| About this exercise |
Starting at the top of the data and ending with the line that holds "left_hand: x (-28", transcribe each line exactly; include both ends.

★ ★ ★ ★ ★

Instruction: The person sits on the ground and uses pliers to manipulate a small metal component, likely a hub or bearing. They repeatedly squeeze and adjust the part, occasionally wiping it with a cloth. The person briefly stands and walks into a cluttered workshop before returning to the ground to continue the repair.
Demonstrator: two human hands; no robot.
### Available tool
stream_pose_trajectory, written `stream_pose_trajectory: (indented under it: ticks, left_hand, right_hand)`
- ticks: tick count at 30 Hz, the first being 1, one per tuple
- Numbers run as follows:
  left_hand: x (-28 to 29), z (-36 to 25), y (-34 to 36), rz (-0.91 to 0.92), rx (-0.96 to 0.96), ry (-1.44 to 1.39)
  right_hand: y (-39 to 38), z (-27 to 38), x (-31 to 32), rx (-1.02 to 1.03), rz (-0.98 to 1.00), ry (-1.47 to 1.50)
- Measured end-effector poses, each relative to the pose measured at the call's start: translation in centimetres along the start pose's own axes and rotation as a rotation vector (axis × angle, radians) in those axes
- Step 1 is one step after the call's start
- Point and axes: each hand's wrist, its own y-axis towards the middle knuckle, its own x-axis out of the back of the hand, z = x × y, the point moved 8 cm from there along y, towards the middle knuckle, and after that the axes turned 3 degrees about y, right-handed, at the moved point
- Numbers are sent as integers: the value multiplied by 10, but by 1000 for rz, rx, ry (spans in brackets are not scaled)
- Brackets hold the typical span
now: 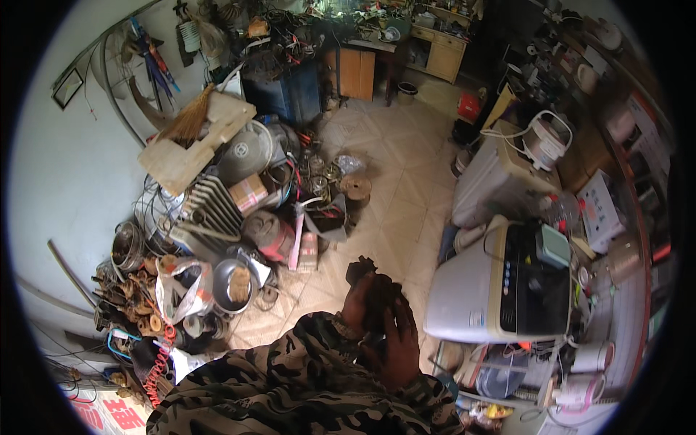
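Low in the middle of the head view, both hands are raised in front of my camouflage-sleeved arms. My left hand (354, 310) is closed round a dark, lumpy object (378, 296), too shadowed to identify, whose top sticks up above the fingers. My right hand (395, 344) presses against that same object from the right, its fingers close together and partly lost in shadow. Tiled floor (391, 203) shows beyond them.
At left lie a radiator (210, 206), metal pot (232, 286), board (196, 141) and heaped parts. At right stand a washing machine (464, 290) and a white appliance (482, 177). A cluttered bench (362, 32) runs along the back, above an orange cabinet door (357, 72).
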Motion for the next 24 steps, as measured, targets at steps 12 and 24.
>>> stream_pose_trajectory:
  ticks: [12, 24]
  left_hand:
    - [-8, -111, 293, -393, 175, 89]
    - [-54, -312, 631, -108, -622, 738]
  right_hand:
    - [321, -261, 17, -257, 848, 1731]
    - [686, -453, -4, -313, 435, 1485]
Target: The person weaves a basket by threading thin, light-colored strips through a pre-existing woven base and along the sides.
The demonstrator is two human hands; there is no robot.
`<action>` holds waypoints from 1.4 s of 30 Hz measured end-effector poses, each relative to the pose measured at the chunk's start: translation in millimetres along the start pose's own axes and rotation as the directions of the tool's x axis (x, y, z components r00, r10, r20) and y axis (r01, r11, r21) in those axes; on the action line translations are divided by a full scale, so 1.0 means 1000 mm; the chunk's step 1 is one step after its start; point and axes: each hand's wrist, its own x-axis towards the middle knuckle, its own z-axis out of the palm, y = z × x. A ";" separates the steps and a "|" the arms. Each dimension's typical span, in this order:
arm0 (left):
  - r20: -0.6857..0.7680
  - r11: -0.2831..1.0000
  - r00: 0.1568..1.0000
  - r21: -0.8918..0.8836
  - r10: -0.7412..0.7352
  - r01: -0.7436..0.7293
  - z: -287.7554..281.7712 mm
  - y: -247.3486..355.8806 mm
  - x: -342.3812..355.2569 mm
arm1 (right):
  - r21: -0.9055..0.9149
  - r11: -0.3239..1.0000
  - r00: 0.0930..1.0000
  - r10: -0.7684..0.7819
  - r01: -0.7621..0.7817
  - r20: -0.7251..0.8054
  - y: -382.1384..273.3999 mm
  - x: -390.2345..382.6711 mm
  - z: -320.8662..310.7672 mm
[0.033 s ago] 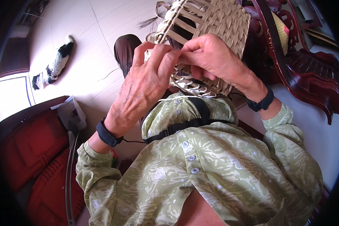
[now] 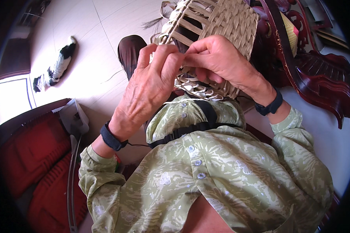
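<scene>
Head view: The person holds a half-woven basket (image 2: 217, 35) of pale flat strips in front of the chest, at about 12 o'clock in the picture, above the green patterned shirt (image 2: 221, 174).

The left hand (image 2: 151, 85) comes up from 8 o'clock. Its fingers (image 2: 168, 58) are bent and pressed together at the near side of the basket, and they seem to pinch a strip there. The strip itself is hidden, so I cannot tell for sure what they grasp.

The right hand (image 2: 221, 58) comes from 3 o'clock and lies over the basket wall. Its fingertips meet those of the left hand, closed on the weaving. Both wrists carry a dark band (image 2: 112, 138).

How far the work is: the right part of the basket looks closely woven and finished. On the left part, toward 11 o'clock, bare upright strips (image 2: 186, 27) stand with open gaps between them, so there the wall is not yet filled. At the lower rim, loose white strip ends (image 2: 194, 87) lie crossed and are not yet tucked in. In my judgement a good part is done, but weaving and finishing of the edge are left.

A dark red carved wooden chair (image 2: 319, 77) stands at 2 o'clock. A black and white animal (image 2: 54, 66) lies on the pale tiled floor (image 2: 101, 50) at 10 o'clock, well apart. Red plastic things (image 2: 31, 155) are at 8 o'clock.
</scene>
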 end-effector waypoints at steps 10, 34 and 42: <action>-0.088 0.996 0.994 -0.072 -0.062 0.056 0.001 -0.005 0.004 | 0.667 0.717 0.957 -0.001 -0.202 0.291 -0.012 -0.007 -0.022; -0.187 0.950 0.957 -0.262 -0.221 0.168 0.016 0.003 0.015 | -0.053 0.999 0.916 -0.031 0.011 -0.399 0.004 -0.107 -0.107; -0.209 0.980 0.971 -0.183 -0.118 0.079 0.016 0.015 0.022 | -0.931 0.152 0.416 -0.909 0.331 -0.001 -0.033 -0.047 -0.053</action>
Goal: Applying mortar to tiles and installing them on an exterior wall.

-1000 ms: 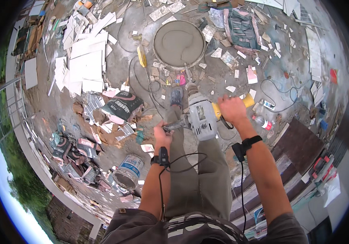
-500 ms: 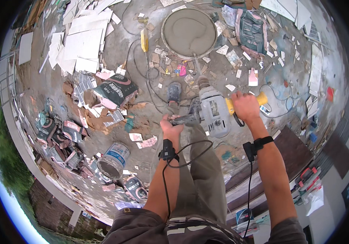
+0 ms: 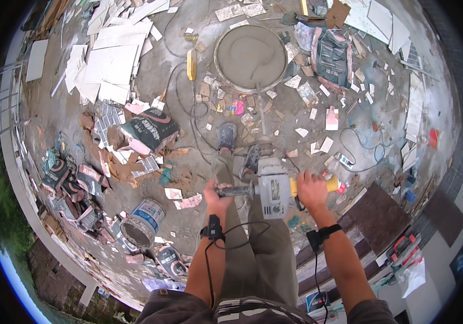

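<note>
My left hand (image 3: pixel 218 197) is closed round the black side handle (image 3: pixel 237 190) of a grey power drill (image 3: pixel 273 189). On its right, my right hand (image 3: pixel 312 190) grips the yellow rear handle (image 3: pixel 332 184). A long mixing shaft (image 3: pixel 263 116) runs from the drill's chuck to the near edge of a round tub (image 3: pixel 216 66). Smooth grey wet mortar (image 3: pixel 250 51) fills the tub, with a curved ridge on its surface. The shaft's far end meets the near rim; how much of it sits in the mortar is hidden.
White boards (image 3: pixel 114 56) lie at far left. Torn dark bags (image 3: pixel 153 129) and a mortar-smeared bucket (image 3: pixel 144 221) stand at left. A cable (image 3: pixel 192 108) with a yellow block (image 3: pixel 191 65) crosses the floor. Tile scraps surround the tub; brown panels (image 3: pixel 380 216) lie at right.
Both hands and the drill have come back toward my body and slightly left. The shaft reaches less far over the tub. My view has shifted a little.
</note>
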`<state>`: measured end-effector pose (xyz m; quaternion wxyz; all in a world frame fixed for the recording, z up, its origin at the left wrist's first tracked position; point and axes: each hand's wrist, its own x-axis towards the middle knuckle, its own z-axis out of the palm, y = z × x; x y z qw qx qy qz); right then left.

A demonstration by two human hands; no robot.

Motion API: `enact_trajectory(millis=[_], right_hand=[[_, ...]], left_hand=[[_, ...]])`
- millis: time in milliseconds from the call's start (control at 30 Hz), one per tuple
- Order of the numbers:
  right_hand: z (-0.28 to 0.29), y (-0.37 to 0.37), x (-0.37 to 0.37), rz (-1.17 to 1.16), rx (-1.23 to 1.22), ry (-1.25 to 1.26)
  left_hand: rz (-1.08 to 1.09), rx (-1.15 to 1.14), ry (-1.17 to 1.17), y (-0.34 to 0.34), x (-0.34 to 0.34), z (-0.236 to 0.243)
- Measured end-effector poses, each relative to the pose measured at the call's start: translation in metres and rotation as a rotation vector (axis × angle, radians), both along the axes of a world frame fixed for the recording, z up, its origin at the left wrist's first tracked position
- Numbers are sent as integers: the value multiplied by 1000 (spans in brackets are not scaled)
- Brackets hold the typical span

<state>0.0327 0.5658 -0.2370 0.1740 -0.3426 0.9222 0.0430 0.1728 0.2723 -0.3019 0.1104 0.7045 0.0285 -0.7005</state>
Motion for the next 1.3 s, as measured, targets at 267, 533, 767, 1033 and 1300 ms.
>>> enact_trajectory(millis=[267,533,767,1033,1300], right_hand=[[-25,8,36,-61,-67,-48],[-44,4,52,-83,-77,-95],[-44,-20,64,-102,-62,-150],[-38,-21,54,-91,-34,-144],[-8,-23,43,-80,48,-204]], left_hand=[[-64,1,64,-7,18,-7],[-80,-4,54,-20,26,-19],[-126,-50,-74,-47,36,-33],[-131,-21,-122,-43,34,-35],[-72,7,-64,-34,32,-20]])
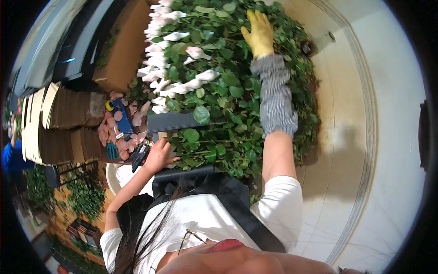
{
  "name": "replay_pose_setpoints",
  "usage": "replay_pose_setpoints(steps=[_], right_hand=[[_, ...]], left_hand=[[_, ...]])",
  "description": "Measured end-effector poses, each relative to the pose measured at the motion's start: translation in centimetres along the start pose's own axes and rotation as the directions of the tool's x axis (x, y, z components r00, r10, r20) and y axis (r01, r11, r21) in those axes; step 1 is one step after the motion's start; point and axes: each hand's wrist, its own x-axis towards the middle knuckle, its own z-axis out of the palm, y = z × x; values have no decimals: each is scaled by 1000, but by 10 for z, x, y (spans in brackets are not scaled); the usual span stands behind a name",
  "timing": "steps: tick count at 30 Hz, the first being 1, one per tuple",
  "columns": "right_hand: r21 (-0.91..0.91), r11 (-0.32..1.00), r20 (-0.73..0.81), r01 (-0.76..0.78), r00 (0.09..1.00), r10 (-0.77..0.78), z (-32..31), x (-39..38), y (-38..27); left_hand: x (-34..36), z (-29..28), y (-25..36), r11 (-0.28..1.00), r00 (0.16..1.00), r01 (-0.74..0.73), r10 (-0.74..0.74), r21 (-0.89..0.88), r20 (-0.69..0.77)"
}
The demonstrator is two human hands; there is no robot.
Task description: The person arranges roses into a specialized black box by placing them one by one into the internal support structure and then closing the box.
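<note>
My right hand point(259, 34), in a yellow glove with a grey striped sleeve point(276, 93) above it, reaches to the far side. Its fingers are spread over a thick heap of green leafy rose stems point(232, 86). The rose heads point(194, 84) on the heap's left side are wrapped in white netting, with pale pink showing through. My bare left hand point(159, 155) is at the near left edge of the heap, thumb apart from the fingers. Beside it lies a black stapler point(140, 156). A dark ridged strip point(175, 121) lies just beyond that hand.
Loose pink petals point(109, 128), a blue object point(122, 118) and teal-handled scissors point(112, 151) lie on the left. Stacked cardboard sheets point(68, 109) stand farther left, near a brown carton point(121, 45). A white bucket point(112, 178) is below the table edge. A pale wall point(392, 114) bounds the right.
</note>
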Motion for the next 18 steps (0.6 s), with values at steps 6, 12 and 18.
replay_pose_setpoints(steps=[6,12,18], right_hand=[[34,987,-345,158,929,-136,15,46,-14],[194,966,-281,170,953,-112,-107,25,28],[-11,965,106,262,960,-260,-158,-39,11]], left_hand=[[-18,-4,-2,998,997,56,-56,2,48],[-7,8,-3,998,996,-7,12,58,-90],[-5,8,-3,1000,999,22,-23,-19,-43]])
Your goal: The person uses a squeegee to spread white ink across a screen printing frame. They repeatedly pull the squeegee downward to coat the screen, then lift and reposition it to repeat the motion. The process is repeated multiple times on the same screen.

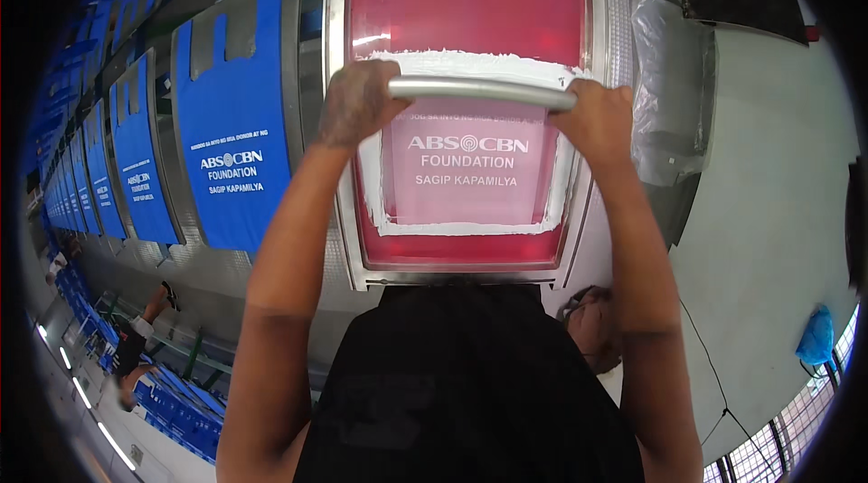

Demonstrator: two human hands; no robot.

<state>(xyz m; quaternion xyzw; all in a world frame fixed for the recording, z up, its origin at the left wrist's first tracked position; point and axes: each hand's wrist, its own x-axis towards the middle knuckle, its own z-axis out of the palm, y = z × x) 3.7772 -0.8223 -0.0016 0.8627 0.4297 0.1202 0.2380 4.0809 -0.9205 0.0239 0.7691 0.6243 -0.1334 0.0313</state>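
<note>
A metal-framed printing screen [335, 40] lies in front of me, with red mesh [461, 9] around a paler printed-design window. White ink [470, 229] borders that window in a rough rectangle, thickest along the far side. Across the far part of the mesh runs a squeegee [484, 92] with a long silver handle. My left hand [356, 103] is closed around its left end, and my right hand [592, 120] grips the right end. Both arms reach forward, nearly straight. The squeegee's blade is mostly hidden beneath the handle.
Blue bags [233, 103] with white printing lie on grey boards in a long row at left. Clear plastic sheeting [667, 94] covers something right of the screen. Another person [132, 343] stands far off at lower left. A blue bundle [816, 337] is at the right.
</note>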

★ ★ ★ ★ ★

| Task response |
Instruction: The person sits on the ground and uses pliers to manipulate a small metal component, likely a hub or bearing. They repeatedly squeeze and adjust the part, occasionally wiping it with a cloth. The person briefly stands and walks into a cluttered workshop before returning to the ground to continue the repair.
Demonstrator: two human hands; no robot.
### Available tool
stream_pose_trajectory, written `stream_pose_trajectory: (indented under it: ticks, left_hand, right_hand)`
- ticks: tick count at 30 Hz, the first being 1, one per tuple
- Numbers run as follows:
  left_hand: x (-28 to 29), z (-36 to 25), y (-34 to 36), rz (-0.91 to 0.92), rx (-0.96 to 0.96), ry (-1.44 to 1.39)

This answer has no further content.